After a long time of having Queens our country finally has a King again! (read up on the royals) Tomorrow we are celebrating the first Kingsday since 1890. For the occasion, we decided we were going to 3d-print our king and queen in the form of chess pieces. 

Photo Scanning in Madame Tussauds

We wanted to make it easy on ourselves, and because contacting the King and Queen personally seemed like a stretch, we decided to go into Madame Tussauds to scan our royals. Why go through the trouble of modelling if someone has already done it for you? 
123D Catch is by far the best solution for scanning objects (or people) without a scanner. Do you remember efforts like trimensional? Besides hacking a Kinect, affordable scanning hasn't been around that long.
There is still a downside to the method: you need to have a good lighting situation and a proper sequence of photographs around your model. Otherwise the software cannot "stitch" the photos together. You're also left to the mercy of their server for the processing rather then having standalone software. 
Unfortunately, because we had to be "sneaky" in order to not act too suspicious in front of the cameras, our photos were no good. We did however manage to get a good scan of Charlie Chaplin and Gorbatsjov. And actually, we thought that the wax sculpture in Madame Tussauds did not really resemble the King we know... 

Madame's sculpture.

Madame's sculpture.

Willem Alexander (Not Willem IV. Het belangrijkste is dat je authentiek blijf)

Willem Alexander (Not Willem IV. Het belangrijkste is dat je authentiek blijf)
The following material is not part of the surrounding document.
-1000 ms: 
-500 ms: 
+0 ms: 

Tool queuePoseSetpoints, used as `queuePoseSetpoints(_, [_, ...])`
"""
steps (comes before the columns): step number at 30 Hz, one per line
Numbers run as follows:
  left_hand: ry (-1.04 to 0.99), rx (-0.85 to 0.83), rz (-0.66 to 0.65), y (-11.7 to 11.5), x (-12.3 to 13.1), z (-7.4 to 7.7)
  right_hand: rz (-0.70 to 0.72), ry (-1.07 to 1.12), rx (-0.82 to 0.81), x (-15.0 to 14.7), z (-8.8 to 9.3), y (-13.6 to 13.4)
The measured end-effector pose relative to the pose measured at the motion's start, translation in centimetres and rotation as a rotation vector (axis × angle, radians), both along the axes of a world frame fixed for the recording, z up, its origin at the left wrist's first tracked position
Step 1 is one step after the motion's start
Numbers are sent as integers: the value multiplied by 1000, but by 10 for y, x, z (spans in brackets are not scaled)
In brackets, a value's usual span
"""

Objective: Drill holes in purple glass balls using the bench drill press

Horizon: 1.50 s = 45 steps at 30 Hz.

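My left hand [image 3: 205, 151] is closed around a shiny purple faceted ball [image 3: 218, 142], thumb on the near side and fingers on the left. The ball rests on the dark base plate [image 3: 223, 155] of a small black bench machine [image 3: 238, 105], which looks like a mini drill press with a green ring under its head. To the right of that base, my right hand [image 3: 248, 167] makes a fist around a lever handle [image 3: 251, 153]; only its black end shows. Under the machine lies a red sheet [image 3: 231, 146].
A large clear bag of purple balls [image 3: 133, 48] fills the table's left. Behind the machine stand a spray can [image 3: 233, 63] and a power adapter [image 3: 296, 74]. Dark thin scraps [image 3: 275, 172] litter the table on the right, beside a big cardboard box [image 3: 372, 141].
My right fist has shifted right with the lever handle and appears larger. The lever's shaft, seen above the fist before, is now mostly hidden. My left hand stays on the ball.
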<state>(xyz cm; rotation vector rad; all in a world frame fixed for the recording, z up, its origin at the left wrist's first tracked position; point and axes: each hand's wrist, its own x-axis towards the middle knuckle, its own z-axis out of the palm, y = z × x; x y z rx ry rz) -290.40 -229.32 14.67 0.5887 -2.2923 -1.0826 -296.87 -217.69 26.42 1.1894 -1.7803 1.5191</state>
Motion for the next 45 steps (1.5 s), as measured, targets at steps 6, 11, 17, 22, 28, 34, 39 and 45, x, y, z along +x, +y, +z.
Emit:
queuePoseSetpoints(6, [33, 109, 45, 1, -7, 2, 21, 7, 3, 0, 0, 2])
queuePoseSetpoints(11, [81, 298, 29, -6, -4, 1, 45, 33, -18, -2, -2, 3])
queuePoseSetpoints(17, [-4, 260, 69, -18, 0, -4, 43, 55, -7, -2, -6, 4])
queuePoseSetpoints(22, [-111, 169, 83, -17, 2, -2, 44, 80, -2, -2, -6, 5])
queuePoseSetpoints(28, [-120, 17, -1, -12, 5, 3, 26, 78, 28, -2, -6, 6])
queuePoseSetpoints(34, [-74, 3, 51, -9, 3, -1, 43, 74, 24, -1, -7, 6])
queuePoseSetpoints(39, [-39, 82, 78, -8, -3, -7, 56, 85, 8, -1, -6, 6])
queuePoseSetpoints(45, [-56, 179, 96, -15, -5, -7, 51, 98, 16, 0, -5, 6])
So we turned to another tool in order to get the job done. Sculptris is the free version of ZBrush and lets you create 3d models on the computer in the same way that you would with clay. We hadn't used the tool before but it was our last resort. Youtube education goes a long way and thanks to Ryan Kittleson we got up to speed. The model is still not perfect, consider it's my first sculpt ever, but when printed out at the scale of a chess piece there were enough people that recognised the king. 

Pulling out the basic shapes.

Adding another object to create the hair piece.

The final steps were to combine the head with a crown and a chess piece. A Rotterdam design studio "Tweetonig" has created an instructable on how to put your head on a chess piece using 123D Catch. They were so good to also supply the chess models. On Thingiverse we found a cool looking crown that seemed printable for the scale we were aiming at. We used Rhino (for Mac) to put all the pieces together. We didn't create a completely merged mesh from the 3 different objects but instead decided to take a shortcut and use the Combine Everything Type B option in Cura's expert settings. This prevents the overlap of the meshes from forming holes in the printed model.
note: We did have to MeshBooleanUnion the hair and the head in Rhino to prevent holes.

What Next?

Well, obviously we don't have the queen yet so if anyone feels like going for it, let us know. Otherwise that might be a nice second sculpt for me.
Besides that we want to let everyone have a go at it so we uploaded all our files to Thingiverse.
We didn't have time to put a beard on him, so whoever has some time left, please do!
In the meantime we're printing out a bunch of them to sell on the market in Rotterdam tomorrow. The ones that are left we will donate to the Chess Piece museum in Rotterdam.